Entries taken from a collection
----

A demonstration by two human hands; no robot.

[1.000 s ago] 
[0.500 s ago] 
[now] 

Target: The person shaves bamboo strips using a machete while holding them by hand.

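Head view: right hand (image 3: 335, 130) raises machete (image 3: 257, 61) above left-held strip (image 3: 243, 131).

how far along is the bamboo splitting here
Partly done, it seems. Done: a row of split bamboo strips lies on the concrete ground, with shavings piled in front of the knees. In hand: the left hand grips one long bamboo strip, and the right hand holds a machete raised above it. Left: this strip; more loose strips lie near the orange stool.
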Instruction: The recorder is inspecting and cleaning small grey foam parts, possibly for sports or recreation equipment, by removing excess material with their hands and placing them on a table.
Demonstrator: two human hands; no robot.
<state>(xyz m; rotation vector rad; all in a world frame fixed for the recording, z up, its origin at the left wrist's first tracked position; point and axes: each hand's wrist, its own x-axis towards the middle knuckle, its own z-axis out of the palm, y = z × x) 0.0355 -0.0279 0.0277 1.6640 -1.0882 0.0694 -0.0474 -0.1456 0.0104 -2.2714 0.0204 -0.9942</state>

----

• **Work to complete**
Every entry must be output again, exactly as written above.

• **Answer for this exercise**
A demonstration by two human hands; no robot.

[1.000 s ago] 
[0.500 s ago] 
[now] 

Target: The person shaves bamboo strips using a machete while holding them by hand.

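Head view: right hand (image 3: 335, 130) raises machete (image 3: 257, 61) above left-held strip (image 3: 243, 131).

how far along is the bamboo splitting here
Partly done, it seems. Done: a row of split bamboo strips lies on the concrete ground, with shavings piled in front of the knees. In hand: the left hand grips one long bamboo strip, and the right hand holds a machete raised above it. Left: this strip; more loose strips lie near the orange stool.
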Instruction: The recorder is inspecting and cleaning small grey foam parts, possibly for sports or recreation equipment, by removing excess material with their hands and placing them on a table.
Demonstrator: two human hands; no robot.
<state>(xyz m; rotation vector rad; all in a world frame fixed for the recording, z up, its origin at the left wrist's first tracked position; point and axes: each hand's wrist, its own x-axis towards the middle knuckle, its own z-axis out of the palm, y = z × x) 0.0355 -0.0279 0.0277 1.6640 -1.0882 0.0694 -0.0474 -0.1456 0.0104 -2.2714 0.0204 -0.9942</state>

The answer, as written, is complete.